Conseguimos entender (entender, não aceitar) alguns
argumentos que levam o nosso Governo a não se envolver nalgumas efemérides –
neste ano, por exemplo, falamos dos 600 anos da tomada de Ceuta e do 500º
aniversário da morte de Afonso de Albuquerque.
A Sociedade Civil, porém, pode e deve suprir esses
“esquecimentos” oficiais. Este Colóquio*, promovido pelo MIL: Movimento
Internacional Lusófono, em colaboração com a Biblioteca Nacional de Portugal
(BNP), o Arquivo Nacional da Torre do Tombo (ANTT) e a Sociedade Histórica da
Independência de Portugal (SHIP), é pois um bom exemplo do papel que a nossa
sociedade civil pode e deve desempenhar.
Perguntar-se-á por que o MIL tomou esta iniciativa.

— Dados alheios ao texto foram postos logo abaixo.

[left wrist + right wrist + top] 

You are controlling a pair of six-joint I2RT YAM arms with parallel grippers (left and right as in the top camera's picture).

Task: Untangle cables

Se fosse sensível aos argumentos mais politicamente correctos, não o deveria ter
feito. Amiúde, o MIL é acusado de ser “neo-colonialista”. Ao promover um
Colóquio sobre uma das figuras maiores da nossa expansão marítima, até parece
que estamos a dar razão a esse tipo de acusações.
Em geral, como Presidente do MIL, nem sequer me dou
ao trabalho de rebatê-las. Talvez de forma ingénua, acredito que qualquer pessoa
minimamente lúcida concluirá que uma acusação como essa é ridícula, não
merecendo por isso qualquer esforço de contra-argumentação. É que a questão não
se põe sobretudo no plano das intenções. Mesmo que, por absurdo, quiséssemos ser
“neo-colonialistas”, haveria um abissal óbice a tal desiderato: nada menos do
que a própria realidade.
E este é o ponto. Alguém acredita que, em pleno
século XXI, um país como Portugal poderia recolonizar qualquer outro país? Só
por delírio. Se defendemos a convergência entre todos os países e regiões do
espaço lusófono – nos planos cultural, social, económico e político – não é
pois, de todo, por imposição de Portugal (ou de qualquer outro país), mas porque
tal desígnio corresponde aos interesses estratégicos de cada um desses países e
regiões. Tal convergência não pode senão cumprir-se numa base de liberdade e
fraternidade.
Dirão alguns que tal convergência deriva de uma
posição completamente idealista, senão mesmo utópica. Diremos, ao invés, que
esta é uma posição maximamente realista: a melhor forma de, realisticamente,
garantir o futuro da língua portuguesa e da(s) cultura(s) lusófona(s) é promover
essa convergência. E isso passa, desde logo, por não fazermos tábua rasa da
nossa história. Não há futuro que se possa erguer sobre o esquecimento ou
escamoteamento do passado, por mais violento que tenha sido. Ao evocarmos,
quinhentos anos depois da sua morte, a figura de Afonso de Albuquerque,
fazemo-lo, pois, nessa perspectiva de futuro. Sem complexos ou
recalcamentos.
* Colóquio “Afonso de Albuquerque, 500 anos depois:
Memória e Materialidade”, Biblioteca Nacional de Portugal/ Palácio da
Independência: 16 e 17 de Dezembro de 2015.